Ancak Gazze halkının direnişi nedeniyle süreç uzayıp İsrail’in dinsel gerekçelerden hareketle uyguladığı soykırım gözlerden saklanamaz hale gelince bu ülkelerin kamu oyunda tepkiler ortaya çıktı...

Bu durum ABD’yi sıkıntıya soktu ve bu ülkenin yönetici çevrelerinde özellikle son dönemde İsrail’e destek konusunda bazı çatlaklar oluştu.

***

ABD yönetimine yön veren çevreler, Rusya’ya uygulanan ambargoya karşı çıkan ve İsrail’e karşı kullandığı söylemi her geçen gün biraz daha sertleştiren Cumhurbaşkanı Tayyip Erdoğan’ı bu durumun sorumlularından biri olarak görüyorlar...

Cumhurbaşkanı Erdoğan’ın İsveç’in NATO’ya alınması konusundaki kararın onaylanmasını TBMM’ye sevk ederek sürüncemede bırakması da bu çevreler tarafından “NATO’nun Rusya’yı çevreleme operasyonunu engellemeye yönelik bir manevra” olarak değerlendiriliyor..

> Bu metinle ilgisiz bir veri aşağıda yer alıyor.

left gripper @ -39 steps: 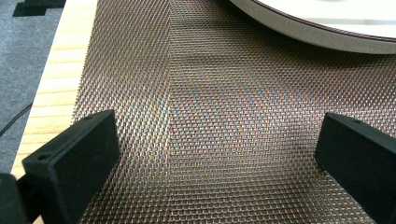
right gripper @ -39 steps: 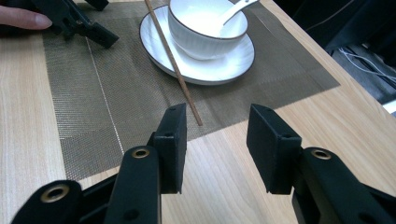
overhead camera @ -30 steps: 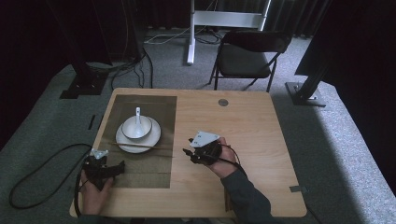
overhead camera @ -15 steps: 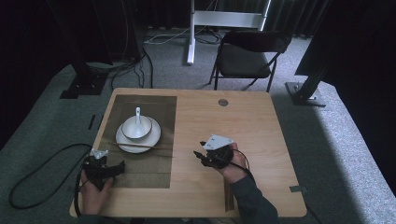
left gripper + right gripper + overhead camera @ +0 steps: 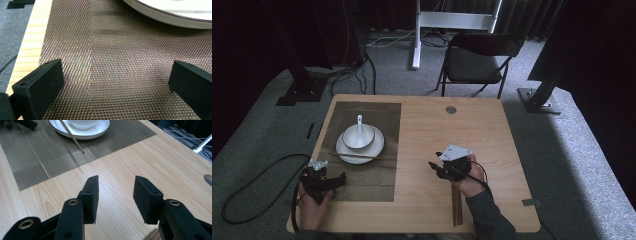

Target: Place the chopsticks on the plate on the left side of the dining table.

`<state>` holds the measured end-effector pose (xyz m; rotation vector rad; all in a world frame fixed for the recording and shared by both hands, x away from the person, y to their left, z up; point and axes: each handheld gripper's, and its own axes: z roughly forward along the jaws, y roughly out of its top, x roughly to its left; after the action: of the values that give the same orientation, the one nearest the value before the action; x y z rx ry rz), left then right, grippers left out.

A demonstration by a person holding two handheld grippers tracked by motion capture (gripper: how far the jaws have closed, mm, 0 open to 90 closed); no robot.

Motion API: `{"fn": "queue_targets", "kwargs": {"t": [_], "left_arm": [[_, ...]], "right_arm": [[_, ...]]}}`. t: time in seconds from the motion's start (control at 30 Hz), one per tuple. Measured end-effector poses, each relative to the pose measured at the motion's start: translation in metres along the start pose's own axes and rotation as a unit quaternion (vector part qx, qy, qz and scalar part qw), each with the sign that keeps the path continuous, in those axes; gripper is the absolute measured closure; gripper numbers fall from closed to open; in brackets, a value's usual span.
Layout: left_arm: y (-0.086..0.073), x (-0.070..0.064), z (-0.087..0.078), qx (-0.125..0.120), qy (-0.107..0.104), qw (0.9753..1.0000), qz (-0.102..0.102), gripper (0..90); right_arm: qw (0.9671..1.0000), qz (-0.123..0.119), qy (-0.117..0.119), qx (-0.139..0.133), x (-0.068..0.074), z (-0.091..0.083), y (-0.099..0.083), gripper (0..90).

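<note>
A white bowl (image 5: pixel 358 136) with a white spoon (image 5: pixel 359 121) in it stands on a white plate (image 5: pixel 376 148) on a woven brown placemat (image 5: pixel 362 185). A pair of brown chopsticks (image 5: pixel 362 156) lies across the plate's near rim. My left gripper (image 5: pixel 337 179) hovers low over the placemat's near left part. Its jaws stand wide open in the left gripper view (image 5: pixel 115 72), with the plate's rim (image 5: pixel 175 15) ahead. My right gripper (image 5: pixel 432 167) is over bare wood right of the placemat. It is open and holds nothing (image 5: pixel 116 192), pointing toward the plate (image 5: pixel 97 131) and a chopstick (image 5: pixel 72 137).
The wooden table (image 5: pixel 492 135) has a round grommet hole (image 5: pixel 451 109) near its far edge. Dark brown sticks (image 5: pixel 456 212) lie on the table beside the right forearm. A black chair (image 5: pixel 477 60) stands beyond the table. A cable (image 5: pixel 247 190) loops on the floor at left.
The right gripper has drawn back to the right and toward the person, away from the placemat. The left gripper has stayed where it was.
</note>
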<state>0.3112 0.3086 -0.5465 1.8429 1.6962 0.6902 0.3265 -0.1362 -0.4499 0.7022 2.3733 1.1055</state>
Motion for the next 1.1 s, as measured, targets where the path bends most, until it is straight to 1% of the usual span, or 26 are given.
{"fn": "queue_targets", "kwargs": {"t": [0.17, 0.37, 0.7, 1.1], "left_arm": [[0.000, 0.000, 0.000, 0.000, 0.000, 1.0000, 0.000, 0.2], [0.000, 0.000, 0.000, 0.000, 0.001, 1.0000, -0.001, 0.2], [0.000, 0.000, 0.000, 0.000, 0.001, 1.0000, -0.001, 0.2], [0.000, 0.000, 0.000, 0.000, 0.001, 1.0000, -0.001, 0.2]], "right_arm": [[0.9999, 0.002, -0.009, 0.006, -0.005, -0.005, -0.008, 55.2], [0.9999, 0.007, -0.012, 0.010, -0.008, -0.012, -0.015, 54.9], [0.9995, 0.016, -0.014, 0.023, -0.010, -0.014, -0.030, 54.9], [0.9991, 0.027, -0.020, 0.026, -0.016, -0.020, -0.040, 54.3]]}}
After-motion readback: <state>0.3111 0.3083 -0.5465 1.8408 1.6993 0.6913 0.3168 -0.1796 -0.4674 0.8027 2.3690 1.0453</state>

Bu görüşler, özellikle ABD dış politikasını belirlediği bilinen Council on Foreign Relation’ın (CFR) yayın organı Foreign Policy ve yine yönetime yakın Newsweek dergilerinde yer alan analizlerde açık bir biçimde dile getiriliyor.

***

Örneğin Newsweek dergisinde geçtiğimiz günlerde yayınlanan bir makalede “hasta adam” haline gelen Türkiye’nin NATO üyeliğinin bir ittifak ilişkisinden çok “tehdit” haline geldiği belirtilerek, “Hesap sorulmalı ve durdurulmalıdır” yorumu yapıldı...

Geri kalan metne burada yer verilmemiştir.